--- REQUIRED ACTION ---
For this task, copy all of the data below exactly and skip the pictures.

--- DATA EXCERPT ---
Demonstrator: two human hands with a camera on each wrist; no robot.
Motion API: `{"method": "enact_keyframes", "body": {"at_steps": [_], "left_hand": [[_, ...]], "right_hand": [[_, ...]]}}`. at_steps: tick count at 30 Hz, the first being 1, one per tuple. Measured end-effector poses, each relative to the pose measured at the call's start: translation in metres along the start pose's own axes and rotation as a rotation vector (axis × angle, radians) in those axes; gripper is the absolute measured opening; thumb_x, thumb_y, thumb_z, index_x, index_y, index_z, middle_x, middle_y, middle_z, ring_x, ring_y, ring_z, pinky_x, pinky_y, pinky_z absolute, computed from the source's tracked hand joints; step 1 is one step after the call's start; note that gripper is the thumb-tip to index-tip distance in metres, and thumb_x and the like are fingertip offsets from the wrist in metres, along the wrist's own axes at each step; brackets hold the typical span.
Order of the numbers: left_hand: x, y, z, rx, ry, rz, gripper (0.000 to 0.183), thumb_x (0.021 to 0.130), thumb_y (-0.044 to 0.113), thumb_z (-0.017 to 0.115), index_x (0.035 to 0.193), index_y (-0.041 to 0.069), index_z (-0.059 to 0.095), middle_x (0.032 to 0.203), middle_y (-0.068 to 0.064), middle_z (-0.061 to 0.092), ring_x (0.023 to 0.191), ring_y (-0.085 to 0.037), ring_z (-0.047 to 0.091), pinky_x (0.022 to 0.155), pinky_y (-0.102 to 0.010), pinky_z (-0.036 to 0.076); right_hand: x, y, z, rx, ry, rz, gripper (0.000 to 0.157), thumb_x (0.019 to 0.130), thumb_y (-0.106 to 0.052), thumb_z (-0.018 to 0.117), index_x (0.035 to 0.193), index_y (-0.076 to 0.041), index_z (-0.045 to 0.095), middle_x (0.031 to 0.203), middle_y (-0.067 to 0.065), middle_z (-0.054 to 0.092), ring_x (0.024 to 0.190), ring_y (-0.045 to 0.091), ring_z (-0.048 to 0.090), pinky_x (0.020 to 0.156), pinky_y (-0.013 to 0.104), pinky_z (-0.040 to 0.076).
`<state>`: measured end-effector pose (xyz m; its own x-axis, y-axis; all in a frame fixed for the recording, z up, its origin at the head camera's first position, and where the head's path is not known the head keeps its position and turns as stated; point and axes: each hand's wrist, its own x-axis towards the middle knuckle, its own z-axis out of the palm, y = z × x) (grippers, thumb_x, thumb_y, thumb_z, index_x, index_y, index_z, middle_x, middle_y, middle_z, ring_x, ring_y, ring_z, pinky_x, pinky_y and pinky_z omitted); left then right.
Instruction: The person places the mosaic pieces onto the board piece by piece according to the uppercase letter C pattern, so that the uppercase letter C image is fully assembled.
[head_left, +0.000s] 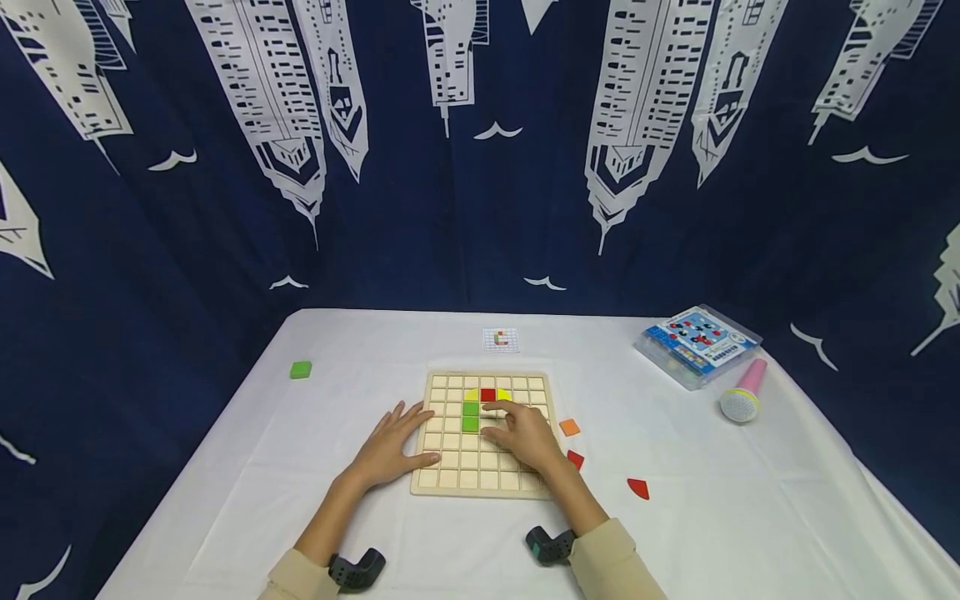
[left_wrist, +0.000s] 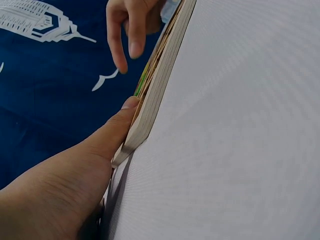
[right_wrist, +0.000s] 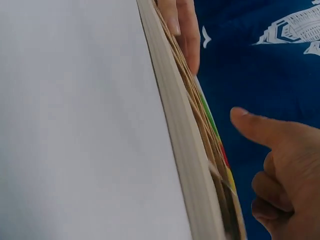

--- RESULT FOR THIS EXERCISE ---
Demonstrator: two human hands with a camera on each wrist; no robot.
Motion API: `{"method": "enact_keyframes", "body": {"at_steps": [_], "left_hand": [[_, ...]], "right_hand": [[_, ...]]}}`. at_steps: tick count at 30 Hz, the first being 1, one per tuple. Measured end-effector poses, each relative to the pose measured at the call's start: translation in metres along the start pose's own axes and rotation as a rotation vector (axis × angle, radians) in those axes; gripper is the absolute measured opening; thumb_x, thumb_y, thumb_z, index_x, index_y, index_z, middle_x, middle_y, middle_z, ring_x, ring_y, ring_z, pinky_x, pinky_y, pinky_z absolute, computed from the source's tracked hand joints; step 1 is one step after the call's start; note that gripper is the thumb-tip to index-tip distance in metres, and thumb_x and the like are fingertip offsets from the wrist in metres, along the wrist's own axes at each step; brackets hold the typical span.
Order of the numbers: left_hand: x, y, z, rx, ry, rz, gripper (0.000 to 0.183), thumb_x (0.021 to 0.130), thumb_y (-0.044 to 0.113), thumb_z (-0.017 to 0.115), index_x (0.035 to 0.193), index_y (-0.041 to 0.069), index_z (-0.059 to 0.095), middle_x (0.032 to 0.203), middle_y (-0.068 to 0.064), middle_z (-0.061 to 0.092), ring_x (0.023 to 0.191), ring_y (-0.085 to 0.037), ring_z (-0.047 to 0.091), pinky_x (0.022 to 0.155), pinky_y (-0.102 to 0.010), pinky_z (-0.036 to 0.076); right_hand: x, y, z, rx, ry, rz, gripper (0.000 to 0.157), thumb_x (0.019 to 0.130), thumb_y (-0.106 to 0.052), thumb_z (-0.018 to 0.117), index_x (0.035 to 0.193), index_y (-0.076 to 0.041), index_z (-0.045 to 0.095), middle_x (0.031 to 0.203), middle_y (-0.067 to 0.065), middle_z (-0.054 to 0.092), ring_x (0.024 to 0.190), ring_y (-0.045 to 0.091), ring_z (-0.048 to 0.090), pinky_x (0.020 to 0.156), pinky_y (-0.013 to 0.104), pinky_z (-0.040 to 0.076).
`<state>`: measured end-effector pose (xyz m; its own x-axis, y-axis; all in a frame fixed for the recording, z up, its origin at the head camera's first position, and where the head's path is not known the head keeps its position and turns as stated; point and axes: each hand's wrist, its own x-axis towards the middle knuckle, its own z-axis out of the palm, y = z × x) (grippers, thumb_x, thumb_y, thumb_z, index_x, index_y, index_z, middle_x, middle_y, middle_z, ring_x, ring_y, ring_z, pinky_x, pinky_y and pinky_z omitted); left then right.
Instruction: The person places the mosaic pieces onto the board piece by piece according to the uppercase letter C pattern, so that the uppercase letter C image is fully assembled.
[head_left, +0.000s] 
[left_wrist, +0.000s] 
[right_wrist, +0.000s] 

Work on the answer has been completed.